At about 5:30 p.m. on December 23, 2007, the Plaintiff was walking eastbound on the north side of Huntingwood Drive from his home on Blueberry Drive to catch a bus to the Scarborough Town Centre. One week prior, the City had experienced a severe snowstorm. Although the City had worked hard to clear the snow and ice, the Plaintiff testified that the sidewalk on Huntingwood was "very bad" on the date of loss and covered by a one-inch thick layer of ice. Despite the weather conditions, the Plaintiff wore the same rubber-soled shoes that he wore throughout the year. As he was walking eastbound, the Plaintiff allegedly stepped into a hole in the ice, lost his balance and fell. He sustained a right shoulder fracture.

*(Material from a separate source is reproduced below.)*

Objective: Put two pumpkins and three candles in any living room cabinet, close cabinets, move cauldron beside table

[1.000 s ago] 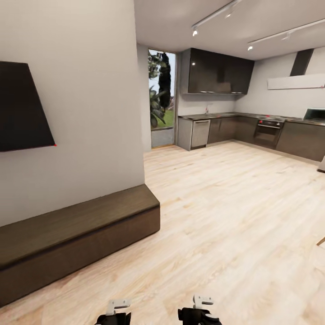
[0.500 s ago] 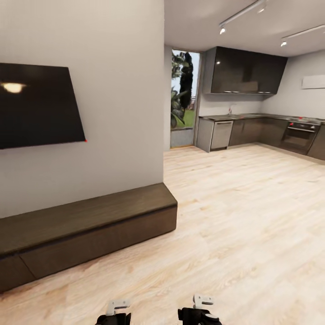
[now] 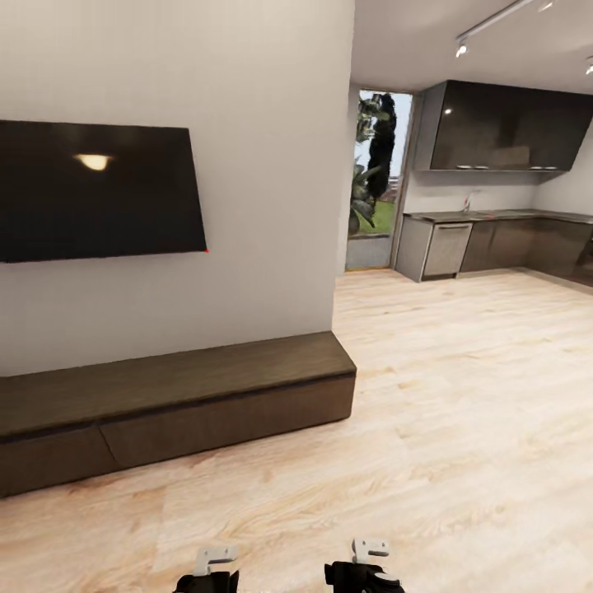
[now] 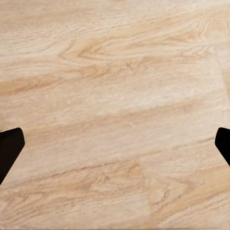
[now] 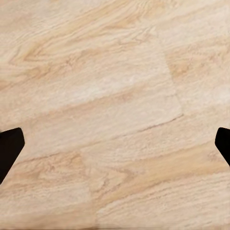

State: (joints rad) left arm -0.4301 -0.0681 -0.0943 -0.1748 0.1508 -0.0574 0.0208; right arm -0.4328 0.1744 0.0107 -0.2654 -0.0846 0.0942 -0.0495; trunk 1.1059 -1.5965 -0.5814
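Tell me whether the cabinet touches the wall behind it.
Touching. The head view shows the cabinet's back edge flush against the wall, with no gap.

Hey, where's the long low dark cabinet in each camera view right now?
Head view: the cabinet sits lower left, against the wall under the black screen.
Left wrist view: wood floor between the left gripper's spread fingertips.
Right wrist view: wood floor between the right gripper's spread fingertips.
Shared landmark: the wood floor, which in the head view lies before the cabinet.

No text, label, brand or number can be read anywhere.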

The Trial Judge reviewed the applicable law with respect to the City's obligation to keep the roadways and sidewalks in a reasonable state of repair. He recognized that the clearing of snow and ice in Toronto is a mammoth task and that the City cannot reasonably be expected to clear every inch of road or walkway used by the public. In particular, the Court referred to section 42(5) of the City of Toronto Act, 2006, which states that "except in the case of gross negligence, the City is not liable for a personal injury caused by snow or ice on a sidewalk." In determining whether the City was grossly negligent in this case, the Trial Judge cited the two-part test, which has emerged from the case law:

  1. Was the municipality's general policy with respect to ice and snow removal a reasonable one?
  2. Was the municipality's response on the occasion in question (that is to say, the implementation of its policy) reasonable?

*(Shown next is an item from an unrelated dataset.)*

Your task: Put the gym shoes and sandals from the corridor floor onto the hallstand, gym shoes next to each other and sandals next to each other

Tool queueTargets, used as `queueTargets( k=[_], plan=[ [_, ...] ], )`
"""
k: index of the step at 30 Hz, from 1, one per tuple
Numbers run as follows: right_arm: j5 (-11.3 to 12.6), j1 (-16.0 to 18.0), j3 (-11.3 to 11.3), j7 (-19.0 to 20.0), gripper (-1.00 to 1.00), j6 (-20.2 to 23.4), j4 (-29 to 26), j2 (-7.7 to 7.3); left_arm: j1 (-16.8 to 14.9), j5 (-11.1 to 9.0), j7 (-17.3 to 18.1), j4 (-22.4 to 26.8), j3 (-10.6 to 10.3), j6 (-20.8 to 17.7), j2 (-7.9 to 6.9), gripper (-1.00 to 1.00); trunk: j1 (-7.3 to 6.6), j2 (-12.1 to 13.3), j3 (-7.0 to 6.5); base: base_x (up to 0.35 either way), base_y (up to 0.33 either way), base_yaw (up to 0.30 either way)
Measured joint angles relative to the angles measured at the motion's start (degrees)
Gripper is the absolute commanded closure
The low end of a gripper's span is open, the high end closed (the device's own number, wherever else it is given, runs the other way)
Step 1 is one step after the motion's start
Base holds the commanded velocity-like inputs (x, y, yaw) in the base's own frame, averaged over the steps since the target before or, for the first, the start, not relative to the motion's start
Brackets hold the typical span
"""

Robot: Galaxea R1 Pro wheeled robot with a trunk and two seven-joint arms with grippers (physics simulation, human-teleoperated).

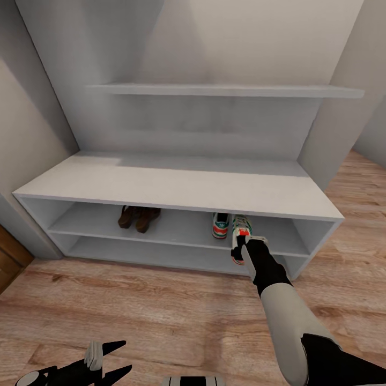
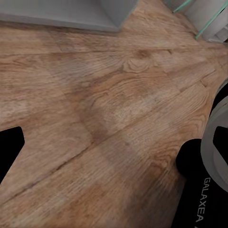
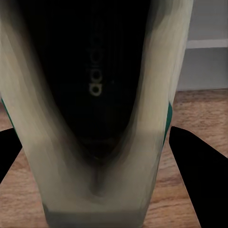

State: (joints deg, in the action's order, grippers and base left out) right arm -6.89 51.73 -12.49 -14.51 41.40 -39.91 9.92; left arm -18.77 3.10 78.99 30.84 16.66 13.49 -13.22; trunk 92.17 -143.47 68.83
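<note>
While the right gripper (image 1: pixel 242 247) is reaching to the front edge of the hallstand (image 1: pixel 177 185), it is clasping the second gym shoe (image 1: pixel 239 238) at the heel, the shoe half onto the upper open shelf and overhanging its lip.

Step in hand, by judgement: the last placement. Next move is calling for a push inward, keeping the shoe parallel to its mate, then a release and a straight withdrawal clear of the bench top.

Item, first gym shoe (image 1: pixel 220 225): resting on the same shelf, just beside the held one, cream with red-orange and green accents.

Item, sandals (image 1: pixel 138 218): brown pair, sitting side by side farther left on that shelf.

Item, left gripper (image 1: pixel 110 360): hanging low over the corridor floor (image 2: pixel 104 109), fingers spread, carrying nothing.
</note>
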Motion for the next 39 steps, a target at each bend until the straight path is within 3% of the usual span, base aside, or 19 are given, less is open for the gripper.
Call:
queueTargets(
  k=[39],
  plan=[
    [-0.08, -0.09, -0.08, 0.02, 1.00, -2.08, 0.87, 0.00, 0.00, -0.13, 0.00, 0.00, -0.06, 0.04, 0.18, -1.00, -0.02, 0.00, 0.00, 0.090, -0.023, 0.000]
  ],
)
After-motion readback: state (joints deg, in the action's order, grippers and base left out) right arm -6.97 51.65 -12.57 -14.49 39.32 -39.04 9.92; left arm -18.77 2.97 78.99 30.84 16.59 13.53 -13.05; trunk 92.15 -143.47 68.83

The Court found that the City had in place various mechanisms to observe and deal with the presence of snow and ice on roads and sidewalks at the time of the accident. Such mechanisms included, among other tools, road patrols by field investigators, roadway ploughing following eight centimetres of snowfall, winter maintenance patrollers on arterials roads on a 24-hour basis and a public call-in complaint system.

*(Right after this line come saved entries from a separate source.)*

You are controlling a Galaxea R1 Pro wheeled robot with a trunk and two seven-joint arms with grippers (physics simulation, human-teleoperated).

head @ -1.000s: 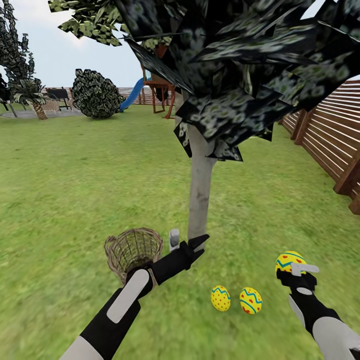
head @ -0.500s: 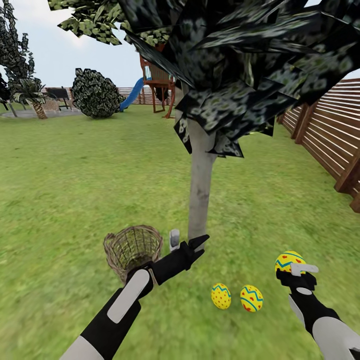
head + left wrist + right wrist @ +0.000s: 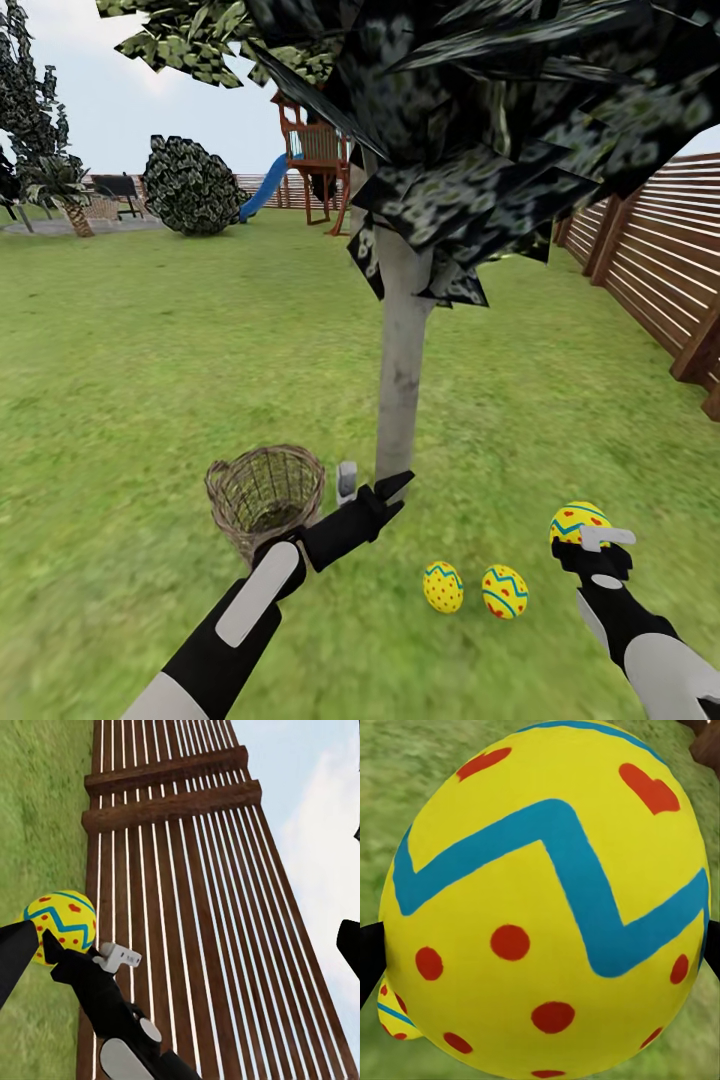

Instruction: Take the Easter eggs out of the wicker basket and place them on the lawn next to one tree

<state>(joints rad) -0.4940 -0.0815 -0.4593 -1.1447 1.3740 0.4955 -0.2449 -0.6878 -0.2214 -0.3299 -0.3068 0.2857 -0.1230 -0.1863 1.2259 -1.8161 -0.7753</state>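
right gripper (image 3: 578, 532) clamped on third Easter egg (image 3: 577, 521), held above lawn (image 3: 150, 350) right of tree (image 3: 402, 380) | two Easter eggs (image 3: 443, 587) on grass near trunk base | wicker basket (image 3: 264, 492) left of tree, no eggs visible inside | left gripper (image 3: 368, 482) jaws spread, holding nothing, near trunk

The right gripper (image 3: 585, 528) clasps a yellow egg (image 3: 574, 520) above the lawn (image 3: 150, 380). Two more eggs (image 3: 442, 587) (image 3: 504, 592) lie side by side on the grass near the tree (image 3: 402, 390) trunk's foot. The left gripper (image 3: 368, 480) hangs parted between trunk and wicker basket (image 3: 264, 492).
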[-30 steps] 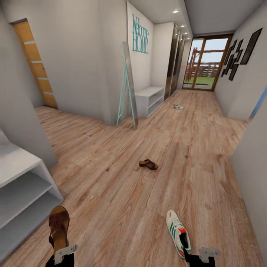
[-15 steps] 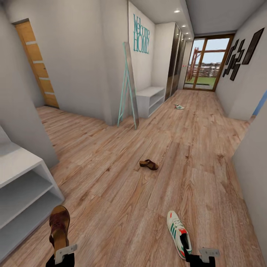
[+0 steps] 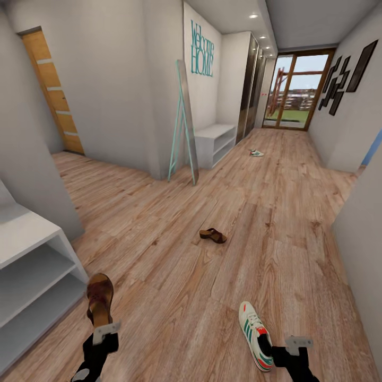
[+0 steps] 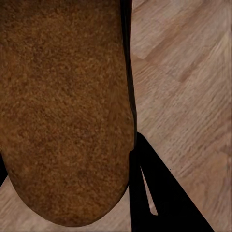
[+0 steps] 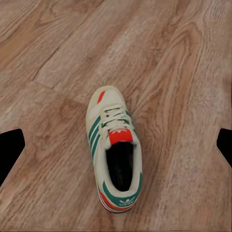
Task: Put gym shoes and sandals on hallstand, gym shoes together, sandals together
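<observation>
The robot stands mid-corridor with a shoe at each arm, so this looks like the carry-and-place stage. The left gripper is clamped on the heel end of a dark brown leather sandal with a tan footbed, held above the light wood-plank floor just beside the pale grey-white hallstand with its two open shelves. Through the left wrist camera the sandal's brown sole sits tight against the dark fingers.

Over on the right, the white sneaker with green stripes and red-orange heel lies on the planks just ahead of the right gripper; the wrist camera shows the sneaker between widely parted finger edges, untouched, I'd judge.

The second sandal waits farther up the floor, and the other sneaker far off near the plain white bench. The next move, I reckon, is swinging the sandal left over a shelf and releasing it.
</observation>
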### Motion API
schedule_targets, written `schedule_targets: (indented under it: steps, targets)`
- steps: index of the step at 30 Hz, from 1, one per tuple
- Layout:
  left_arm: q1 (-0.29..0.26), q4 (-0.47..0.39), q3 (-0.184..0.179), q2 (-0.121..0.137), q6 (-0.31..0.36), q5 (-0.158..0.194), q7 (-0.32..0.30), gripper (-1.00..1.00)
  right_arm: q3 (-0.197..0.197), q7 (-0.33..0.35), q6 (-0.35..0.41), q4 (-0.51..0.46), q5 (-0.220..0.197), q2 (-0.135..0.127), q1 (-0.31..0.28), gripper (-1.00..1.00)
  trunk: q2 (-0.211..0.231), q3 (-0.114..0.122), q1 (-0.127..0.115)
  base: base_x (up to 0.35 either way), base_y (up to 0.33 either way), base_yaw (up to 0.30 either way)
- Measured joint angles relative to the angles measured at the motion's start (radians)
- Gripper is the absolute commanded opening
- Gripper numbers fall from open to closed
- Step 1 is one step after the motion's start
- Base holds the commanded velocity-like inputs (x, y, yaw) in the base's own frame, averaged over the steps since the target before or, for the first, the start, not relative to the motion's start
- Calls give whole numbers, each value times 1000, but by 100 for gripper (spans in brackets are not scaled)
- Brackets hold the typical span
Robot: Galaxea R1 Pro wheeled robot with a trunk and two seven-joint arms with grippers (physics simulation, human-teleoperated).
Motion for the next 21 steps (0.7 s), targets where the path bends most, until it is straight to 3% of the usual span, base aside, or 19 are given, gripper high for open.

The Court also found that the City's response on the occasion in question was reasonable. The City initiated its snow ploughing operations when the heavy snowfall began on December 16, 2007 and continued to clear snow until the weather conditions improved on December 21, 2007. The weather records indicated that the temperature stayed above freezing from December 22, 2007 until shortly after the accident occurred. Although the Plaintiff argued that there was a lack of salting on the date of loss, the Court held that it is not unreasonable for roads and sidewalks to remain unsalted when the overnight temperatures remained above freezing. Accordingly, the Court concluded that the sidewalk in question was not in a dangerous condition on the date of loss and that the City was not grossly negligent in the circumstances, and dismissed the action against the City.

Although not necessary, the Court went on to assess contributory negligence and damages. The Plaintiff was found to be 25% contributorily negligent for wearing shoes that were unfit for icy weather conditions despite knowing that a snowstorm had occurred a week earlier. His right shoulder fracture was assessed at $30,000 but reduced to $22,500 to reflect contributory negligence.